Everyone they knew was stressed in early 2020. The couple both worked at a prestigious lab at the University of Hong Kong, where they researched viruses, including an alarming new coronavirus that was spreading around the world.
But Yan was convinced that the prevailing theory that COVID-19 had emerged from a live-animal market in the city of Wuhan, China, was false, and that the truth was much darker. She believed the Chinese government had purposefully grown the virus in a lab and released it to set off a deadly pandemic.

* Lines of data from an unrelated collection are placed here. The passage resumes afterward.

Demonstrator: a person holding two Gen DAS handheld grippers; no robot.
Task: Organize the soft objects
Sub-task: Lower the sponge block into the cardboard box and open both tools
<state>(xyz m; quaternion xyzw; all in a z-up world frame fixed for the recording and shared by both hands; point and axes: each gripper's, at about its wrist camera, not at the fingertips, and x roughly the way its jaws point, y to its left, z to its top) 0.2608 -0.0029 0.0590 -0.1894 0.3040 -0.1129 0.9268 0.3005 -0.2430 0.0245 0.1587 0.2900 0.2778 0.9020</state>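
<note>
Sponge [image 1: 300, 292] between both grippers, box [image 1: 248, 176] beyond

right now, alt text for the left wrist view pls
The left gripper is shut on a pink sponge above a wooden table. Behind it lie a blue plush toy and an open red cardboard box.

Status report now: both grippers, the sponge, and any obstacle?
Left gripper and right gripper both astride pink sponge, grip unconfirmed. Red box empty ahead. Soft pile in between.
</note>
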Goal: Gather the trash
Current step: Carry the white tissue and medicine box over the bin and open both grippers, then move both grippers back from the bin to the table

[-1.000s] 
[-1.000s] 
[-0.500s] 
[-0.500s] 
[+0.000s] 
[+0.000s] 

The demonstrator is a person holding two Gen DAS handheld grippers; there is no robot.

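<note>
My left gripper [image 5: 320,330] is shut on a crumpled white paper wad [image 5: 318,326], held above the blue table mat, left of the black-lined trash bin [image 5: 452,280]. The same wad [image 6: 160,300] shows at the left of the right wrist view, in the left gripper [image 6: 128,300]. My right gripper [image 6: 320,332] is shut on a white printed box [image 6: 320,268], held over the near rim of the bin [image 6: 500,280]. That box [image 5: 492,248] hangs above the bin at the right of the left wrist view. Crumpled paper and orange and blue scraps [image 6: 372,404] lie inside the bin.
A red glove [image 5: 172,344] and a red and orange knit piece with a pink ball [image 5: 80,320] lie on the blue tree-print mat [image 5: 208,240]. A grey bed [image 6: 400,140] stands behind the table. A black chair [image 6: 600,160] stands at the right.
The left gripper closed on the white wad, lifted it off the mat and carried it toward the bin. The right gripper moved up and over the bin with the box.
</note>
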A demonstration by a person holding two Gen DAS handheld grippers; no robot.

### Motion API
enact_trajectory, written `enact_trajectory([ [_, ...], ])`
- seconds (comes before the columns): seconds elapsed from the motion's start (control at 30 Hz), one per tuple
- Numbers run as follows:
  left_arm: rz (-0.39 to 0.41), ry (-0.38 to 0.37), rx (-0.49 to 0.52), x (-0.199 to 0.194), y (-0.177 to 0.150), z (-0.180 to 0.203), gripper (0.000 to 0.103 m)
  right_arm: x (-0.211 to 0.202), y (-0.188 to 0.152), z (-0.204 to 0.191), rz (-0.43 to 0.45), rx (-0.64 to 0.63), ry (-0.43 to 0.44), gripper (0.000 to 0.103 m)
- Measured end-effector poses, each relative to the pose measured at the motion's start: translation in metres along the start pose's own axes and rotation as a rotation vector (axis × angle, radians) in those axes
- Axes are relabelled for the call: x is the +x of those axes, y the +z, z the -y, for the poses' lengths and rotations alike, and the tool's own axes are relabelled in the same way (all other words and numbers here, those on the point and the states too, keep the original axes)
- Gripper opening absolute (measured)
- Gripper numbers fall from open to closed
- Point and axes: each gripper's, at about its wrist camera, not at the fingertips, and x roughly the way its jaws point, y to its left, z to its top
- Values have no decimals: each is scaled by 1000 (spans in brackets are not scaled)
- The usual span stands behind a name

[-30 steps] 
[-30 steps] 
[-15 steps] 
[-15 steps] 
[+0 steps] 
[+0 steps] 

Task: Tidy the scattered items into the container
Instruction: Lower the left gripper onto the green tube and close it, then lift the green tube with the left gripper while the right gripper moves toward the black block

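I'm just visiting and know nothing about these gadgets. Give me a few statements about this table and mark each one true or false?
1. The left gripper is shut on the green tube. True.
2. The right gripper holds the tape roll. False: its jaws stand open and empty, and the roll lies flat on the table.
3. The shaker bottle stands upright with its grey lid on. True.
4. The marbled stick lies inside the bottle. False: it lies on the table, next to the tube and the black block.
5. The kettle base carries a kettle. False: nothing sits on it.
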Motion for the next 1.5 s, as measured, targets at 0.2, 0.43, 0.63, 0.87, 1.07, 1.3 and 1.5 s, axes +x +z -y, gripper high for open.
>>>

Perera, an experienced virologist, didn’t rule out the possibility of a lab accident. But that would have been far different from a deliberate release, and he told Yan, who was relatively new to their field, that it was too soon to know where the virus had come from, if they ever would. He resolved to spend less time at the lab so he could care for his wife. After breakfast, he told her, he had planned a journey to a secluded beach. Yan loved the sea.
His attempts to calm her failed. A few days later, Perera returned from work to find that his wife had fled their home. She left no clues to where she had gone, but there was a cryptic note scribbled on their chalkboard that referenced their pet nicknames for each other.
“Yoyo love Bingo forever,” it said.
Soon Perera would learn that Yan had for some time been in contact with powerful allies of the Trump administration, people who had their own incentives for blaming the pandemic on China.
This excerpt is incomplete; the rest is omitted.